- Directed by: Ossie Davis
- Written by: Howard Friedlander; Ed Spielman;
- Produced by: Robert Schaffel
- Starring: Paul Winfield
- Cinematography: Victor J. Kemper
- Music by: Angelo Badalamenti (as Andy Badale); Al Elias;
- Production company: Palomar Pictures
- Distributed by: 20th Century Fox
- Release date: August 9, 1973;
- Running time: 90 minutes
- Country: United States
- Language: English
- Budget: $1.6 million
- Box office: $1,250,000 (US/ Canada rentals)

= Gordon's War =

1973 film by Ossie Davis

Gordon's War is a 1973 blaxploitation action film written by Howard Friedlander & Ed Spielman, directed by Ossie Davis and starring Paul Winfield.

==Plot==
Gordon, a soldier from Harlem, returns home from his tour of duty in Vietnam to find his old neighborhood has been taken over by drug dealers and pimps. Outraged and heartbroken after his wife dies of a heroin overdose, he partners with three other ex-Vietnam soldiers and pledges to use their combat experience to go to war against the criminals.

==Cast==
- Paul Winfield as Gordon Hudson
- Carl Lee as Bee Bishop
- David Downing as Otis Russell
- Tony King as Roy Green
- Gilbert Lewis as Harry "Spanish Harry" Martinez
- Carl Gordon as Luther "The Pimp"
- Nathan Heard as "Big Pink"
- Grace Jones as Mary
- Jackie Page as Bedroom Girl
- Chuck Bergansky as White Hitman
- Adam Wade as Hustler
- Hansford Rowe as Dog Salesman
- Warren Taurien as "Goose"
- Ralph Wilcox as Black Hitman
- David Connell as Hotel Proprietor
- Rochelle LeNoir as Gordon's Wife
- Charles McGregor as Jim, Drug Dealer On Subway Station Platform (uncredited)

==Soundtrack==
The music heard throughout the film has become a well-respected album in its own right, performed by Badder Than Evil, Barbara Mason, New Birth and Sister Goose And The Ducklings.

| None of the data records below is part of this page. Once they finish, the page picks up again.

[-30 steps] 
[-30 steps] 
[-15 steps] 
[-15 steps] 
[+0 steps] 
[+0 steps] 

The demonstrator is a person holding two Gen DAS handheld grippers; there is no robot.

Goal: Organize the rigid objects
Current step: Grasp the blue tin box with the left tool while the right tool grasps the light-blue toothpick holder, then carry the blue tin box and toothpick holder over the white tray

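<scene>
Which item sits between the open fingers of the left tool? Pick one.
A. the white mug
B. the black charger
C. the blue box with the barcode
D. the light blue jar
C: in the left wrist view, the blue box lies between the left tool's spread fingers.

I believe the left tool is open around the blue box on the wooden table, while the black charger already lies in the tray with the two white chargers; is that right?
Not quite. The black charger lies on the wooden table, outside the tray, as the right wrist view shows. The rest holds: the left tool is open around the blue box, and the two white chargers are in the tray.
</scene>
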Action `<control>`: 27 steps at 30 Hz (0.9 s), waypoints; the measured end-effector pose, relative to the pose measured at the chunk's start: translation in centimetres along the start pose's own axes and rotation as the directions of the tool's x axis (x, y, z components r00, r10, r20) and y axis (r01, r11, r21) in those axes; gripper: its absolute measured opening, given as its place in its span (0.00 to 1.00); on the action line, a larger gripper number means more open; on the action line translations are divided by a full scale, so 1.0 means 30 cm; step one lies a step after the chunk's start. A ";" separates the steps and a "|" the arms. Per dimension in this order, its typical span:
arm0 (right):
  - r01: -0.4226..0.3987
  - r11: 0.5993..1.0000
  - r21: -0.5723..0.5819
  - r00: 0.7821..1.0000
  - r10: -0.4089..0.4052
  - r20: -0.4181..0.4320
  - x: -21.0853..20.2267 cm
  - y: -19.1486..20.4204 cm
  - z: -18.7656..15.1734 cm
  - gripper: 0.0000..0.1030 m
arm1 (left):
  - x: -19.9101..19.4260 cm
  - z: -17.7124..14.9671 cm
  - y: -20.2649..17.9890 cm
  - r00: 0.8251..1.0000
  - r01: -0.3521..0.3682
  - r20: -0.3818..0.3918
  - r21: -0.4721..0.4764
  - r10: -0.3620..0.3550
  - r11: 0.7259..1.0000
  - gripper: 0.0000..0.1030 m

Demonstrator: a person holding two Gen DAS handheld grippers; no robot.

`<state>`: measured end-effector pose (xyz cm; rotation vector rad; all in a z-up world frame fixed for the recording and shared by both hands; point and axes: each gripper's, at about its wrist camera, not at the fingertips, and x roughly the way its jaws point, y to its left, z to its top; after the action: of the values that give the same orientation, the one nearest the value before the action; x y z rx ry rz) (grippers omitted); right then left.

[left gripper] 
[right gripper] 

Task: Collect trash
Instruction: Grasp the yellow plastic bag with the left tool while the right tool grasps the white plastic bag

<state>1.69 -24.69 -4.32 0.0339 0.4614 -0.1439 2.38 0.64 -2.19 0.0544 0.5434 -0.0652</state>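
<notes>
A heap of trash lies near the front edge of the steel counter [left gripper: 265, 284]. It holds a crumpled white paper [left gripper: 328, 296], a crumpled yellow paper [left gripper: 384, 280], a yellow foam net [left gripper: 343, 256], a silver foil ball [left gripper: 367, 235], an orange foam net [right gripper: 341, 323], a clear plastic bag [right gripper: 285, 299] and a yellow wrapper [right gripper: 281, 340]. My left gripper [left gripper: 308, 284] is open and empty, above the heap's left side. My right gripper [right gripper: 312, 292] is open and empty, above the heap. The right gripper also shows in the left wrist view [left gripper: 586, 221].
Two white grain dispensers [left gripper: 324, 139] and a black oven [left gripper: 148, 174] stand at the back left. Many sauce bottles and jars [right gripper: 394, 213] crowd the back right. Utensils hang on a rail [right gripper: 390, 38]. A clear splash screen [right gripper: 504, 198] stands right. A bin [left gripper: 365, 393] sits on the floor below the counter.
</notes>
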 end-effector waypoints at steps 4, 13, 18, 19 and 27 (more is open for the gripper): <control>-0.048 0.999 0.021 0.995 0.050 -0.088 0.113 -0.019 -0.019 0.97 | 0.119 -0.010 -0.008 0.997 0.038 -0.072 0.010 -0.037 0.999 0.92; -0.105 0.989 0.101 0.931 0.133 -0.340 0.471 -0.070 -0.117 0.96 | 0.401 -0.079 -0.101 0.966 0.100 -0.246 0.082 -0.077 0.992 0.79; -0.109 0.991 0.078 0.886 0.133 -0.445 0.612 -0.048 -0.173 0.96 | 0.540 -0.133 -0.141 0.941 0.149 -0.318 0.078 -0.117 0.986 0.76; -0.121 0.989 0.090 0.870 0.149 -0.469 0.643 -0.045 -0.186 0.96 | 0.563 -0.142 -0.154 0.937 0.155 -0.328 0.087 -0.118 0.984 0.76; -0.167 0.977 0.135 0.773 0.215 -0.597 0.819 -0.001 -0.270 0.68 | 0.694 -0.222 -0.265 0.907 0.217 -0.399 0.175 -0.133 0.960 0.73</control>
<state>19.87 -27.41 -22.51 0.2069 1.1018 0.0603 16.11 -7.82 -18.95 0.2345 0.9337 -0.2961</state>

Most songs were composed and performed by Badder Than Evil, a funk / R&B project of Albert Sahley Elias (credited as Al Elias) and Angelo Badalamenti (credited as Andy Badale). Their track Hot Wheels (the chase) has been sampled by scores of artists including Public Enemy, Coldcut and Blade.

==Reception==
The New York Times called it an inconclusive film, one that had a "format and substance—a black theme dramatized, for practical, constructive purposes—remain exceeded by its goal." Jacob Knight of Birth.Movies.Death called it "one of the most valuable works to come out of '70s Blaxploitation."